:: EXERCISE ::
Until the line containing "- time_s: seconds" has been reproduced, keep reproducing each line of the material below exactly, starting with the first.

:: COLLECTED DATA ::
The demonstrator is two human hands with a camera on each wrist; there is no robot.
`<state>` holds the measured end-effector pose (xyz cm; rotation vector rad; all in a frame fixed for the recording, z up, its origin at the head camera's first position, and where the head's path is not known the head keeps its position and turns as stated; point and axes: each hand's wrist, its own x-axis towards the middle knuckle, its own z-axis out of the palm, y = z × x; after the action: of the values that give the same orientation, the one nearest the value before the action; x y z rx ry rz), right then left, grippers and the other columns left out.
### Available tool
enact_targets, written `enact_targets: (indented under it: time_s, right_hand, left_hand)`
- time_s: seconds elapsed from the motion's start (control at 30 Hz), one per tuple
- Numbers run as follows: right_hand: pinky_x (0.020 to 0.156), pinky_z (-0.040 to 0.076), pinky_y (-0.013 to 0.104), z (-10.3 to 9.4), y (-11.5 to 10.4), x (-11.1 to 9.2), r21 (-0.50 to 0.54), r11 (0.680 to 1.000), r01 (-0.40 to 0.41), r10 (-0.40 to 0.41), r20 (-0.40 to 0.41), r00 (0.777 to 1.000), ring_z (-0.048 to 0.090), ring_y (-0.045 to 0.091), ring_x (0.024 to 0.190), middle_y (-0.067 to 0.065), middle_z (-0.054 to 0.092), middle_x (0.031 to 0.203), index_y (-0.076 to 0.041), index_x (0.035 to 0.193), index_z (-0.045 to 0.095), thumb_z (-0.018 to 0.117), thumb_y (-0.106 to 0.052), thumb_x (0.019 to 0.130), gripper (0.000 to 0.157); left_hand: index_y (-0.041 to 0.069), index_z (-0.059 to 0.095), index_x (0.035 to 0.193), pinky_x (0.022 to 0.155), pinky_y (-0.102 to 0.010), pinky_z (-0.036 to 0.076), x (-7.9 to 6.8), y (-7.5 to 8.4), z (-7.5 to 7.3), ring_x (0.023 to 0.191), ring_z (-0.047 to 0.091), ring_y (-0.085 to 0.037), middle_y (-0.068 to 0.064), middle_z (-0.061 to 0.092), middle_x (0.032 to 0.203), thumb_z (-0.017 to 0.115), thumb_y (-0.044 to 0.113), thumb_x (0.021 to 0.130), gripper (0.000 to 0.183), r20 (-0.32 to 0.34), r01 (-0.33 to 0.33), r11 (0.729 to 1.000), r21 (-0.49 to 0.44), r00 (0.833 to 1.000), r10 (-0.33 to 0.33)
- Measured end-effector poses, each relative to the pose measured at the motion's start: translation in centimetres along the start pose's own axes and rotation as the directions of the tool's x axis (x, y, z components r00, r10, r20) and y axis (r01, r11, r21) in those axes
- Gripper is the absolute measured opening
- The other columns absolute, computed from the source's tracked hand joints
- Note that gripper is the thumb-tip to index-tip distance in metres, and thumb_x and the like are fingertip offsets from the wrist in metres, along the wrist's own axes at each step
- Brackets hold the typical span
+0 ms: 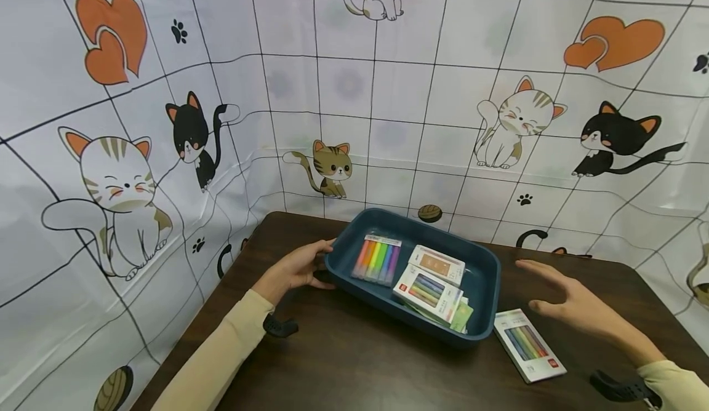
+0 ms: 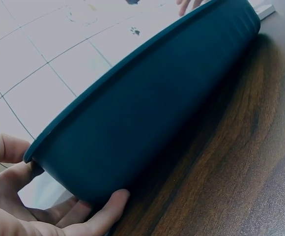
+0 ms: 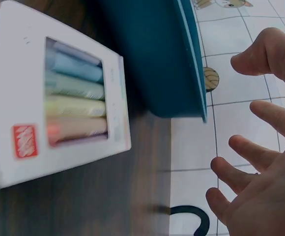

:: WRITTEN RESPONSE ::
The demonstrator is two human hands with a camera on each wrist; there is no robot.
`<state>` holds the measured end-effector pose (xyz cm; rotation vector rad; all in a frame fixed for the recording, z up, its origin at the head camera's first position, and where the head's path is not known the head keeps its position and turns as stated; point and axes: each hand's wrist, its own x-axis towards the middle knuckle, its own z-axis out of the palm, y = z × x; after the action: of the values that give the same orientation, the one nearest the value before the action; x y z rx ry rz), right then left, grippers and the other columns left out.
### Available tool
enact_targets, written `enact_targets: (indented under it: time_s, right_hand, left_hand)`
- time_s: seconds elapsed from the motion's start (control at 30 Hz), one per tuple

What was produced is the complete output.